*WORK REQUIRED*.
Only the lines from the top of the data through the one with "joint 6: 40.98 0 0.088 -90" are to be written out, each exactly as it stands.

[Data excerpts]
==============================
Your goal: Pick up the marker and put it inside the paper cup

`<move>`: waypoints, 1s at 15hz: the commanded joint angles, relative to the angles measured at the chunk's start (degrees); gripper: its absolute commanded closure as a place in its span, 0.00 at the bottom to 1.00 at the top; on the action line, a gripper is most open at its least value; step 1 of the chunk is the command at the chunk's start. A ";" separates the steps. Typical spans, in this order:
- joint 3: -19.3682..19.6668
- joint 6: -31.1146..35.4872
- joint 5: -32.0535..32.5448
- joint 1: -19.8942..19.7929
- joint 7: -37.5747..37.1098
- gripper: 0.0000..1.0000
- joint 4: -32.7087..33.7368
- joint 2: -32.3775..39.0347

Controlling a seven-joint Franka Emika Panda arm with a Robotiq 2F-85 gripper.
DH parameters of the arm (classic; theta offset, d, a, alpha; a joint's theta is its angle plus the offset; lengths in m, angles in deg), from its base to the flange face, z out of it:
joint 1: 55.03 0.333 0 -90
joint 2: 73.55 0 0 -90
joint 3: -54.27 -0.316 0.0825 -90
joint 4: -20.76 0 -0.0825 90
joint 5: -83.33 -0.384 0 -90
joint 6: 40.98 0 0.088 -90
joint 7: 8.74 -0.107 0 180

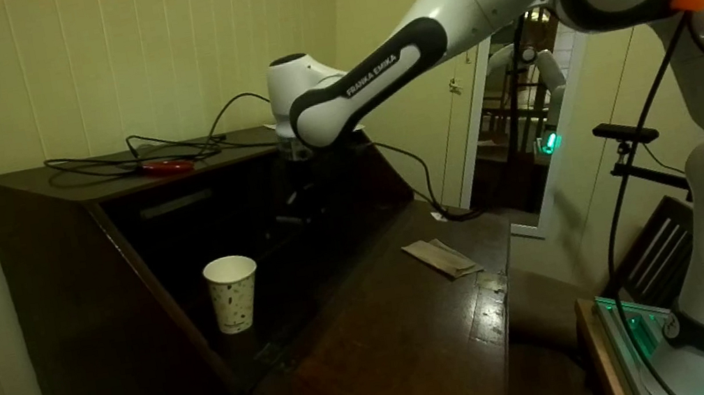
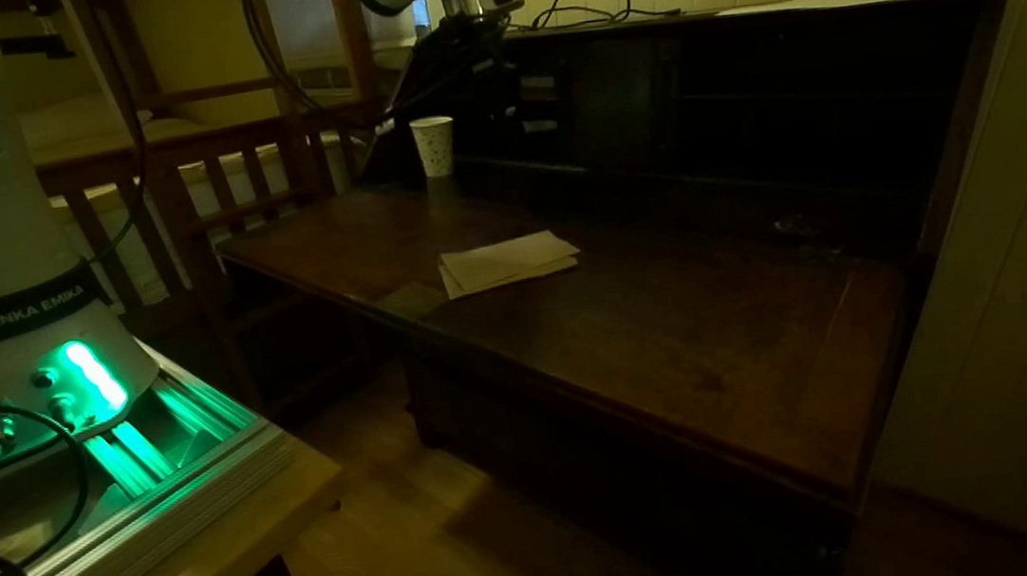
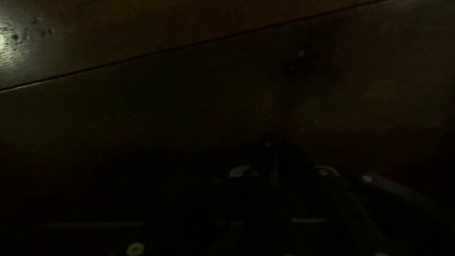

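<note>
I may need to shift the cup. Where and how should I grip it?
Pinch the cup at its rim, probably from above: it stands upright, open mouth up, and tapers toward its base, so a side squeeze might slide.

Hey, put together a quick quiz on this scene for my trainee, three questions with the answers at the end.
1. Multiple choice: in both exterior views, how does the paper cup stand?
A: on its side
B: upside down
C: upright

2. True or false: the red item lies on top of the desk, outside the paper cup.

3. Fill in the blank: no part of the paper cup can be made out in the dark ____ view.

Key: 1. C; 2. true; 3. wrist.
</note>
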State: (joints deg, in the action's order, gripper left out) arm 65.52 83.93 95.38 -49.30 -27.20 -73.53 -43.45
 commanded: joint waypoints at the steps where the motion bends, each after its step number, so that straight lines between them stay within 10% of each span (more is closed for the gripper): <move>1: -3.53 -3.71 -0.49 -4.46 13.52 0.94 -8.99 -11.49; 9: -8.11 -8.69 0.53 -6.92 36.71 0.94 -16.83 -25.27; 15: -13.15 -11.80 8.84 -2.78 40.82 0.94 -15.73 -27.35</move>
State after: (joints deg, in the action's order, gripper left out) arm 54.45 74.62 99.33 -53.96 12.07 -88.46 -68.93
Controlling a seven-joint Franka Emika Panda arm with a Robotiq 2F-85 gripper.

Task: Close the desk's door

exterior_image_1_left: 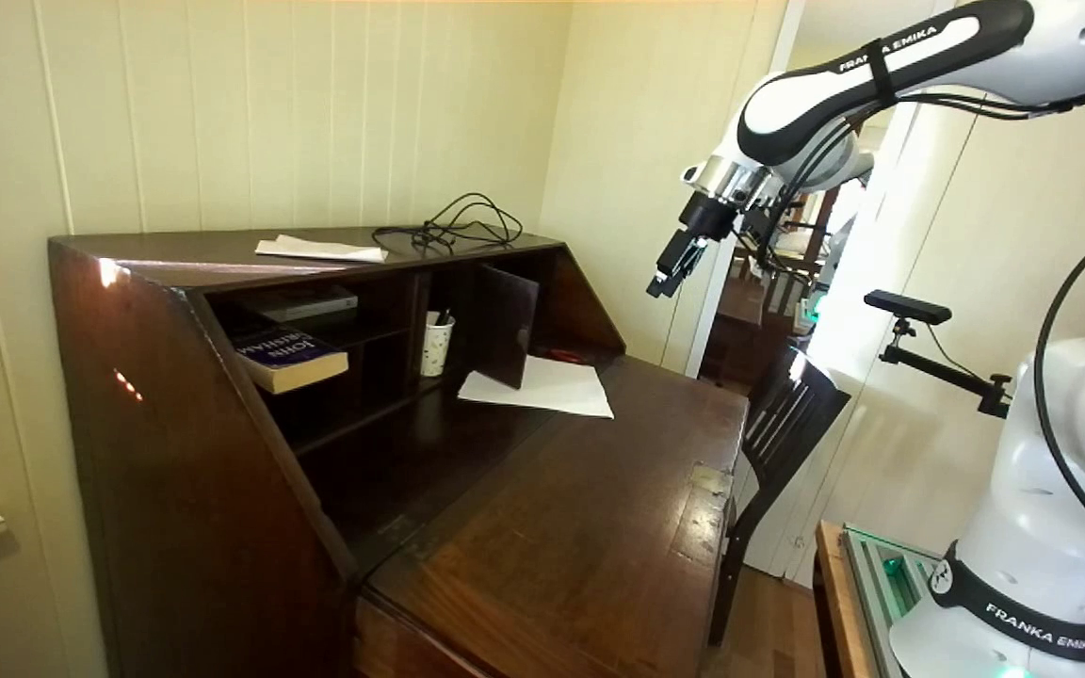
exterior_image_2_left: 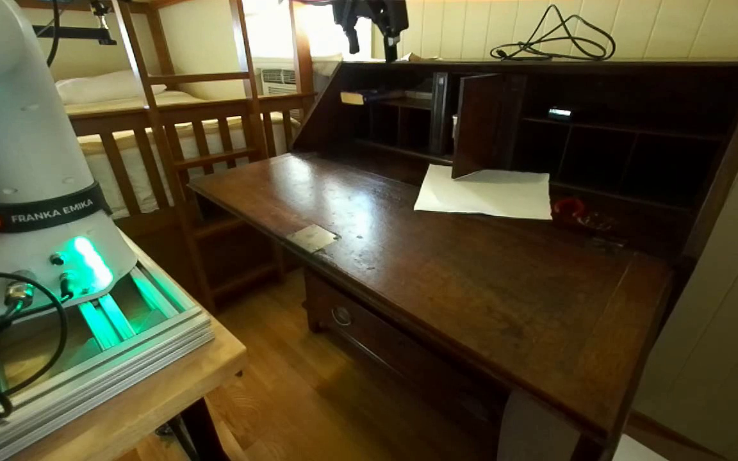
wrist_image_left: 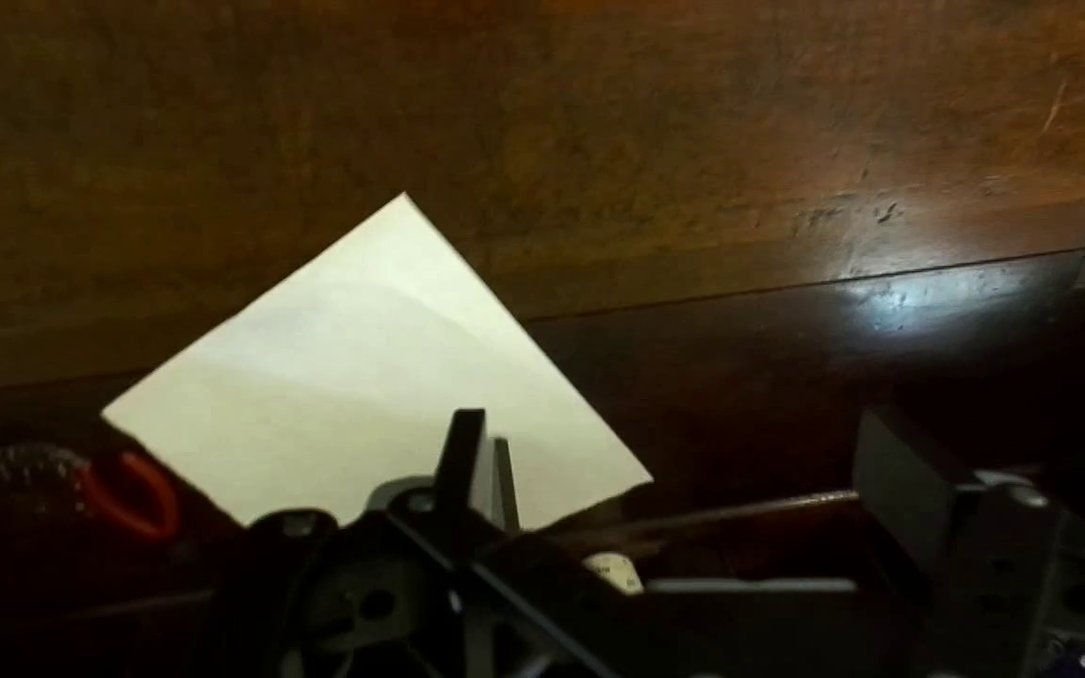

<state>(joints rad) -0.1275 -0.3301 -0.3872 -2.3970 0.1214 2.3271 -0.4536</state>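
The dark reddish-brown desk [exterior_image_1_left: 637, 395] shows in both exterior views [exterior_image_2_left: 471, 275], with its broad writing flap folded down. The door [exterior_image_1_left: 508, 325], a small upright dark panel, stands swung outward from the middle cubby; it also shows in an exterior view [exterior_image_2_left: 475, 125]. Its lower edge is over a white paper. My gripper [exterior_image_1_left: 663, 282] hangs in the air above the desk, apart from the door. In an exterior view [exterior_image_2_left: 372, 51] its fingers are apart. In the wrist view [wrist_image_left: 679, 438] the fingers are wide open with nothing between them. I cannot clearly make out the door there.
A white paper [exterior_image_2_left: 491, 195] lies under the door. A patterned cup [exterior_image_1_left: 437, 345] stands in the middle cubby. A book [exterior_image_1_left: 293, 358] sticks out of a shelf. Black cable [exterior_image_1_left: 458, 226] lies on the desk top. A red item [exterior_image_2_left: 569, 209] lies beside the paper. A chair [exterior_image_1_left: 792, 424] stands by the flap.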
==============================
*RESPONSE FOR THIS EXERCISE*.
Your goal: Pick up the marker and put it inside the paper cup

`<move>`: waypoints, 1s at 15hz: the commanded joint angles, relative to the angles measured at the chunk's start (degrees); gripper: its absolute commanded closure as a place in its span, 0.00 at the bottom to 1.00 at the top; on the action line, a gripper is most open at its least value; step 1 of the chunk is the command at the chunk's start. A ";" separates the steps. Typical spans, in this order:
- joint 3: -19.3682..19.6668
- joint 6: -31.1146..35.4872
- joint 5: -32.0535..32.5448
- joint 1: -19.8942..19.7929
- joint 7: -37.5747..37.1098
- gripper: 0.0000..1.0000
- joint 4: -32.7087..33.7368
- joint 2: -32.3775..39.0347

Controlling a seven-joint Franka Emika Panda arm with a Robotiq 2F-85 gripper.
DH parameters of the arm (classic; theta offset, d, a, alpha; a joint's theta is its angle plus the offset; lengths in m, angles in deg), from its base to the flange face, z out of it:
joint 1: 55.03 0.333 0 -90
joint 2: 73.55 0 0 -90
joint 3: -54.27 -0.316 0.0825 -90
joint 4: -20.76 0 -0.0825 90
joint 5: -83.33 -0.384 0 -90
joint 6: 40.98 0 0.088 -90

The exercise requires no more work.